▶ _Problem to solve_
Return only the lines running from the first line of the listing through the one with "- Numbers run", unchanged.

▶ _Supplied information_

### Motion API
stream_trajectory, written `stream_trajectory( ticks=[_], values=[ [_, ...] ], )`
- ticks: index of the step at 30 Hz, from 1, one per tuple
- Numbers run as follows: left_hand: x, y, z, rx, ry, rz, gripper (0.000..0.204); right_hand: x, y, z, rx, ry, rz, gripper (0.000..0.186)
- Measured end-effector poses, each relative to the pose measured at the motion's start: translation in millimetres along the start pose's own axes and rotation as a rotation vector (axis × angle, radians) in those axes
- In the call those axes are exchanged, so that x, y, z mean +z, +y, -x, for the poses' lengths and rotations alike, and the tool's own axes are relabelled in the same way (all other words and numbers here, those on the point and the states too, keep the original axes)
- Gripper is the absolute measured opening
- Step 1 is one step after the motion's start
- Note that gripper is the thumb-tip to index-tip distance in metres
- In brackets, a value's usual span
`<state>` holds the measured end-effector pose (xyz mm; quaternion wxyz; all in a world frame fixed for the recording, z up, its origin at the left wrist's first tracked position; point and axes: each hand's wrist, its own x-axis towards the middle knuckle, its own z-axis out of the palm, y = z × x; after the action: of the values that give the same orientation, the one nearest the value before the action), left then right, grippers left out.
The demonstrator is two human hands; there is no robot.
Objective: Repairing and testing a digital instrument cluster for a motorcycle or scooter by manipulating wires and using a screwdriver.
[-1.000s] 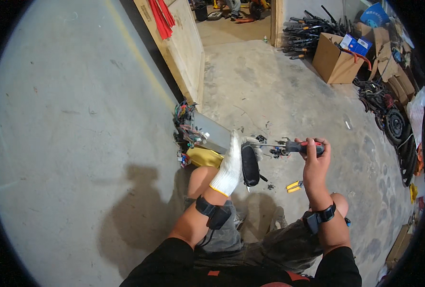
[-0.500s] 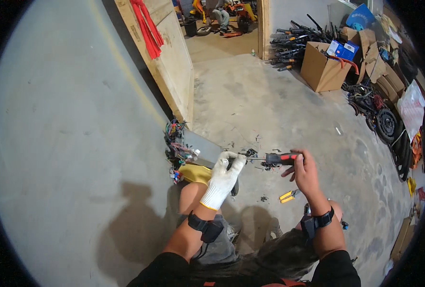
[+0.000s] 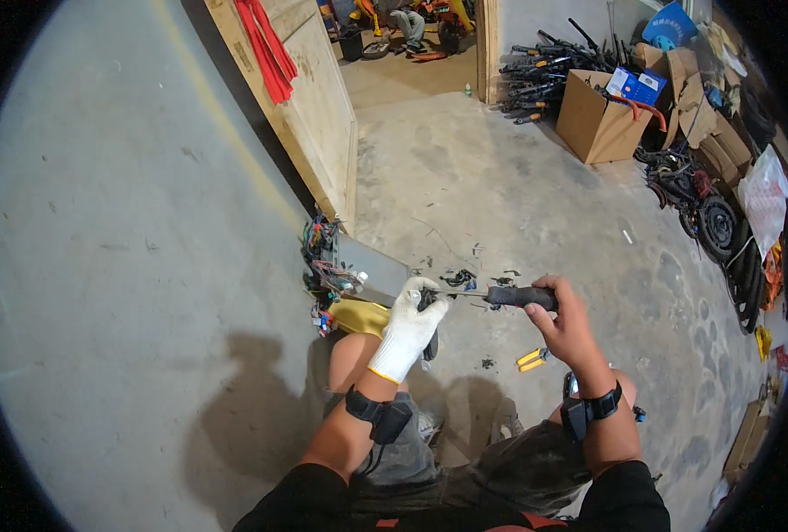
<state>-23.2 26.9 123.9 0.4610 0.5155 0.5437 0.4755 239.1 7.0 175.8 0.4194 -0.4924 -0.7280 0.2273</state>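
Held in white-gloved left hand [image 3: 406, 330], above grey concrete floor [image 3: 509, 204]: black part [image 3: 431, 345], mostly hidden, probably light, stiff; hold by sides. Gripped in bare right hand [image 3: 568, 324]: black-handled, steel-shafted screwdriver [image 3: 520, 298], likely rigid; take by handle.

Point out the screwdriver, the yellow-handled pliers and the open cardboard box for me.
Screwdriver [image 3: 520, 297]: head view, on its dark handle.
Yellow-handled pliers [image 3: 533, 363]: head view, on one of the yellow handles.
Open cardboard box [image 3: 589, 122]: head view, on its brown side wall.
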Motion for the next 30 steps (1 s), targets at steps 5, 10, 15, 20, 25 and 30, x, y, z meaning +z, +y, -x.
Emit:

▶ _Written solution_
### Motion API
stream_trajectory, written `stream_trajectory( ticks=[_], values=[ [_, ...] ], )`
- ticks: index of the step at 30 Hz, from 1, one per tuple
- Numbers run as follows: left_hand: x, y, z, rx, ry, rz, gripper (0.000..0.204); right_hand: x, y, z, rx, ry, rz, gripper (0.000..0.186)

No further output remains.